Based on the results of the case, the jury at the end of April 2021 ruled that Twitch “unfairly interfered with Varga’s right to receive the benefits of the partnership agreement,” and that this interference harmed him. As a result, the total amount of damages in the amount of $ 20.7 thousand was awarded in favor of the streamer: $ 15 thousand in the form of lost earnings for the first 30 days of suspension, $3 thousand in the form of lost donations and $2.5 thousand for lost sponsorship deals.

28. Sony was sued for refusing to sell download codes on third-party platforms

On May 5, 2021, PlayStation user Augustin Caccuri filed a lawsuit against Sony in the San Francisco District Court.

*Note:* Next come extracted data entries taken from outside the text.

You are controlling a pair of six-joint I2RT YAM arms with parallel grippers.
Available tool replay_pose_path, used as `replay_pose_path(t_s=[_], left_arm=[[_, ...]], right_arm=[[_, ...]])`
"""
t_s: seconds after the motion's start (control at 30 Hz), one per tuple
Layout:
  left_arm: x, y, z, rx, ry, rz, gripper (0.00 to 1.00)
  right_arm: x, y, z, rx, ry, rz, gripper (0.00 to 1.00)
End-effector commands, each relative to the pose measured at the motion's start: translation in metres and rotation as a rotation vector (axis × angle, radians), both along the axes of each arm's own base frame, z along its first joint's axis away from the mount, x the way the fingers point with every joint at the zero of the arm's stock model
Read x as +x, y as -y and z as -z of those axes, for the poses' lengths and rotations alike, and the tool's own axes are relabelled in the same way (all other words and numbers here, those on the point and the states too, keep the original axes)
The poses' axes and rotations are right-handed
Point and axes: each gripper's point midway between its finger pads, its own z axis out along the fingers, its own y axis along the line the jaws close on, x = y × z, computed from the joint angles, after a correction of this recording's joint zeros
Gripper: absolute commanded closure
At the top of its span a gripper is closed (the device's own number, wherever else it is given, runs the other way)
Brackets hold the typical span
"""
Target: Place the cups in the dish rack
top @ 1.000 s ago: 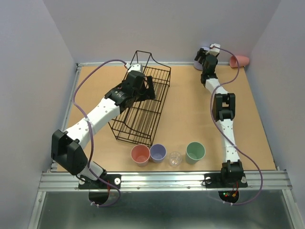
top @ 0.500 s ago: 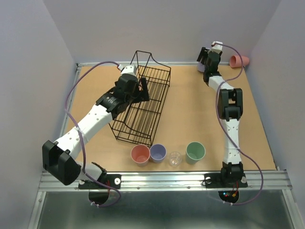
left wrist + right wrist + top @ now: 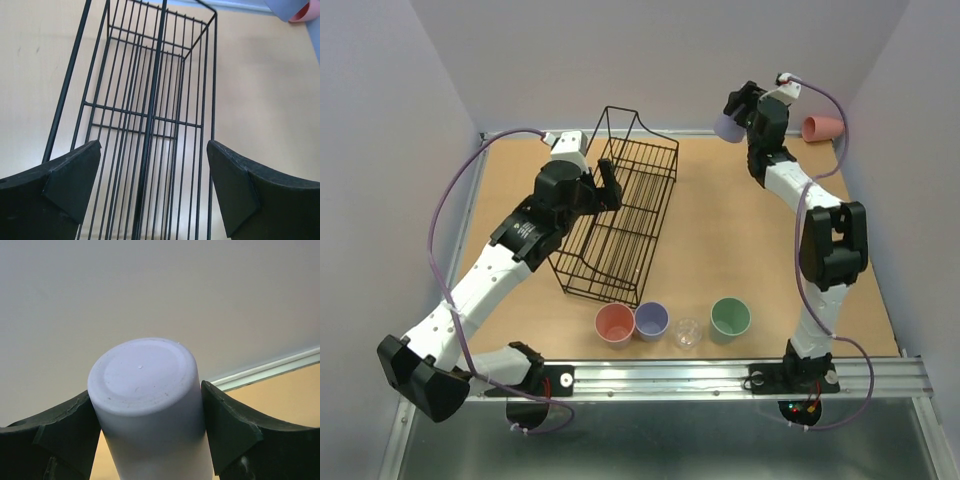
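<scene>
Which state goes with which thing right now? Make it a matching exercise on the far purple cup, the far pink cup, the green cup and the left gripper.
Things:
1. far purple cup
2. far pink cup
3. green cup
4. left gripper

States:
A. open over the rack
B. standing upright in the near row
C. lying on its side near the far right corner
D. clamped in the right gripper

Pairs: 1-D, 2-C, 3-B, 4-A
</scene>
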Motion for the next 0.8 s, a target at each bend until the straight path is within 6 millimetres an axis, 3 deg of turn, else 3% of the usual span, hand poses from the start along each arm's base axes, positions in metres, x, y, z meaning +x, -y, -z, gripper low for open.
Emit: replay_pose_path(t_s=[0.0,0.13,0.27,0.3,0.4,0.43,0.47,0.5,0.57,0.73,0.77], left_arm=[[-0.004,-0.007,-0.036,-0.044,0.134,0.011,0.01],[-0.016,-0.003,-0.051,-0.096,0.184,0.061,0.01],[-0.031,0.017,-0.064,-0.169,0.238,0.202,0.01],[-0.033,0.018,-0.07,-0.188,0.258,0.213,0.01],[-0.046,0.039,-0.092,-0.296,0.312,0.335,0.01],[-0.049,0.044,-0.098,-0.323,0.32,0.364,0.01],[-0.054,0.05,-0.111,-0.36,0.354,0.409,0.01],[-0.056,0.055,-0.117,-0.403,0.351,0.427,0.01],[-0.056,0.063,-0.125,-0.448,0.36,0.46,0.01],[-0.043,0.086,-0.122,-0.511,0.306,0.479,0.03],[-0.044,0.09,-0.133,-0.52,0.309,0.486,0.03]], right_arm=[[-0.043,-0.011,-0.062,0.353,0.102,-0.052,0.99],[-0.084,-0.026,-0.08,0.594,0.107,-0.149,1.0],[-0.126,-0.042,-0.078,0.861,0.089,-0.234,1.0],[-0.143,-0.043,-0.08,0.916,0.1,-0.256,1.0],[-0.168,-0.05,-0.082,1.086,0.103,-0.307,1.0],[-0.175,-0.051,-0.069,1.118,0.084,-0.305,1.0],[-0.189,-0.052,-0.084,1.174,0.108,-0.339,1.0],[-0.195,-0.054,-0.084,1.196,0.106,-0.352,0.99],[-0.212,-0.059,-0.089,1.254,0.1,-0.396,1.0],[-0.24,-0.071,-0.094,1.344,0.057,-0.482,0.99],[-0.245,-0.073,-0.094,1.381,0.045,-0.491,1.0]])
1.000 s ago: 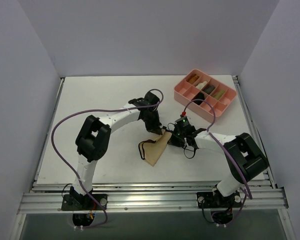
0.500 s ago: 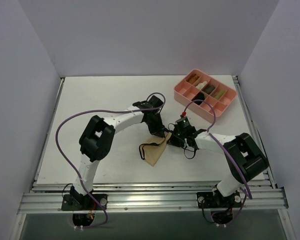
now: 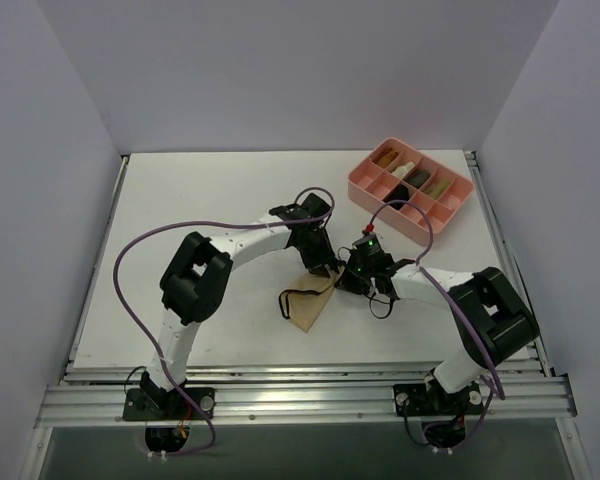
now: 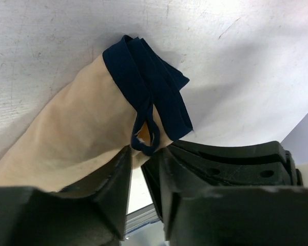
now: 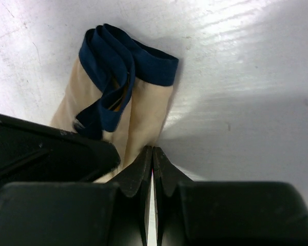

The basis for the lawsuit was that Sony previously allowed players to purchase games through download codes from third-party retailers such as GameStop and Amazon. But in 2019, after a leaked memo circulated on the Internet, Sony confirmed that download codes can only be purchased from the PlayStation Store, but not from third-party retailers. These restrictions established the plaintiff’s alleged “monopoly on the sale of PlayStation digital games.”

At the moment, the case is being considered.